The content of this article was relevant at the time of publishing. Circumstances change continuously and caution should therefore be exercised when relying upon any content contained within this article.

When investing, your capital is at risk. The value of your investments can go down as well as up and you may get back less than you put in.

Read More

The content of this article is provided for information purposes only and is not intended to be, nor does it constitute, any form of personal advice. Investments in a currency other than sterling are exposed to currency exchange risk. Currency exchange rates are constantly changing, which may affect the value of the investment in sterling terms. You could lose money in sterling even if the stock price rises in the currency of origin. Stocks listed on overseas exchanges may be subject to additional dealing and exchange rate charges, and may have other tax implications, and may not provide the same, or any, regulatory protection as in the UK.

You’re reading a free article with opinions that may differ from The Motley Fool’s Premium Investing Services. Become a Motley Fool member today to get instant access to our top analyst recommendations, in-depth research, investing resources, and more. Learn More.

If you are investing with a long-term view — something we avidly encourage on the Fool — the short-termism of the wider stock market can take you by surprise.

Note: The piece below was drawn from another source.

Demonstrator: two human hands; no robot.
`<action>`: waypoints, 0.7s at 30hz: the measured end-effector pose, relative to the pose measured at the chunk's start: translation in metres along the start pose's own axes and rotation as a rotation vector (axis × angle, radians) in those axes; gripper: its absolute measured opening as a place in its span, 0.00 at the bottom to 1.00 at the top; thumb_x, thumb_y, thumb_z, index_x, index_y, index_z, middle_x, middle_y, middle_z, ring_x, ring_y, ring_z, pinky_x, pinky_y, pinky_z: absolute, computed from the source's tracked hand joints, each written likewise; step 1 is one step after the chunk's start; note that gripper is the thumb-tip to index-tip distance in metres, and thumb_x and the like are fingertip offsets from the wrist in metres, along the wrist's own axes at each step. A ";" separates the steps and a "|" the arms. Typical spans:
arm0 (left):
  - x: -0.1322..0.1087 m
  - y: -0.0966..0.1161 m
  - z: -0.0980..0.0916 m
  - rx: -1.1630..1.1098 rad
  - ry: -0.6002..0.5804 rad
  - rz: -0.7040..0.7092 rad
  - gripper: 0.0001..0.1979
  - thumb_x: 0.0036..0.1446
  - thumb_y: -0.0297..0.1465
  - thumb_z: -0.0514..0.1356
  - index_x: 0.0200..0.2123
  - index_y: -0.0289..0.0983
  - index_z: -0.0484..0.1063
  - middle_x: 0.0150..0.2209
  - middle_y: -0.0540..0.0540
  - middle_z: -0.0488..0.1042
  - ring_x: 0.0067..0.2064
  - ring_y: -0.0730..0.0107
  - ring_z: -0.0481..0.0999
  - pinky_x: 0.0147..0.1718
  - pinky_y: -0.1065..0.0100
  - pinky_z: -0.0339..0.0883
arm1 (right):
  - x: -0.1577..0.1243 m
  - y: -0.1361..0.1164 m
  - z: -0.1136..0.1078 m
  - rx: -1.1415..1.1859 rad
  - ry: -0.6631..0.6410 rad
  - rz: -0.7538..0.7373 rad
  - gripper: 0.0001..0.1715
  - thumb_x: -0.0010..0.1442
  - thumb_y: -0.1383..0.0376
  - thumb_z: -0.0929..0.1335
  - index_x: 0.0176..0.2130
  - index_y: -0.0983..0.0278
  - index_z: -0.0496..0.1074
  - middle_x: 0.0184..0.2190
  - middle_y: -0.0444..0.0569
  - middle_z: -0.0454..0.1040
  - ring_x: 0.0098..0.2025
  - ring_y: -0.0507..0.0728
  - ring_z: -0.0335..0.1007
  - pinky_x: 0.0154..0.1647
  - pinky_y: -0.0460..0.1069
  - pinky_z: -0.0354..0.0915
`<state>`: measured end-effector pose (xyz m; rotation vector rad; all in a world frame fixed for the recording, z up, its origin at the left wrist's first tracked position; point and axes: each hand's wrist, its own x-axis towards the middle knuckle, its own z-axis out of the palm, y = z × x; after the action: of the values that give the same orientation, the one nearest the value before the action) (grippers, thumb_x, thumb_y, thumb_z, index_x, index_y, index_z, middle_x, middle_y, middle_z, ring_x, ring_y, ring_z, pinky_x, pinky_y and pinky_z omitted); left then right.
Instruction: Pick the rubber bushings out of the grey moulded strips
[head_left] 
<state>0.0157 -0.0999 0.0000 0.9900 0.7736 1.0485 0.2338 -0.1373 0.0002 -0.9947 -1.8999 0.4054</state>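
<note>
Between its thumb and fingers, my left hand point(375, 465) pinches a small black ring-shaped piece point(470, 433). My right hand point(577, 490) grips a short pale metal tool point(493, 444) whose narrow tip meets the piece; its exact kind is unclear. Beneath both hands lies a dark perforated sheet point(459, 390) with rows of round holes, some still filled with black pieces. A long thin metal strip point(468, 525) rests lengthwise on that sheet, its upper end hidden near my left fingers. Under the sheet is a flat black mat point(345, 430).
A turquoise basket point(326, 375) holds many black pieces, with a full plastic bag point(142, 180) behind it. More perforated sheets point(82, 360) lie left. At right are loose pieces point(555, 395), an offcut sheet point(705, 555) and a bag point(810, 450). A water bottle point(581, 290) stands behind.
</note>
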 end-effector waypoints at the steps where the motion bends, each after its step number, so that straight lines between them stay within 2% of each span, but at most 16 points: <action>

I was certainly taken aback by just how negatively markets responded to last week’s third quarter results from Lloyds Banking Group (LSE: LLOY). Investors didn’t like what they saw, yet it did little to dent my view that this is one of the most attractive stocks on the FTSE 100 right now.

Foolish investors should be primed and loaded to take advantage of opportunities like these, when the market has come down too hard on a stock with untapped potential. That’s if you agree with me, of course.

LLOY’s Own Story

Lloyds delivered underlying profits of £6.35bn in the first nine months of 2015, up 6% year-on-year. Markets were disappointed that this was mostly down to cutting costs than boosting income, which was disappointingly flat over the period at £13.20bn. They also didn’t like the fact that Lloyds was forced to make another £500m of provision for PPI mis-selling. This is the scandal that doesn’t die, and Lloyds has been thumped harder than any other bank.

It wasn’t all gravy but there was still plenty of sauce in there. The common equity tier 1 ratio is now a chunky 13.7%, up from 12.8% on 31 December 2014. Total capital ratio is 22.2%. This puts Lloyds in a strong position to dish up more of its future profits to shareholders. Lloyds is now generating a return on required capital of over 15%, which should support its generosity.

Retail Snail

Fretting over PPI when there is so much to feel content about seem short-termist to me. The Financial Conduct Authority will eventually put a time limit on claims, which may speed up activity in the short run, but liberate Lloyds thereafter. Investors should also cheer the low level of bad debts. These may be artificially suppressed by today’s rock bottom interest rates, but given the glacial speed at which rates are likely to increase, few are expecting a surge in bad debts from here.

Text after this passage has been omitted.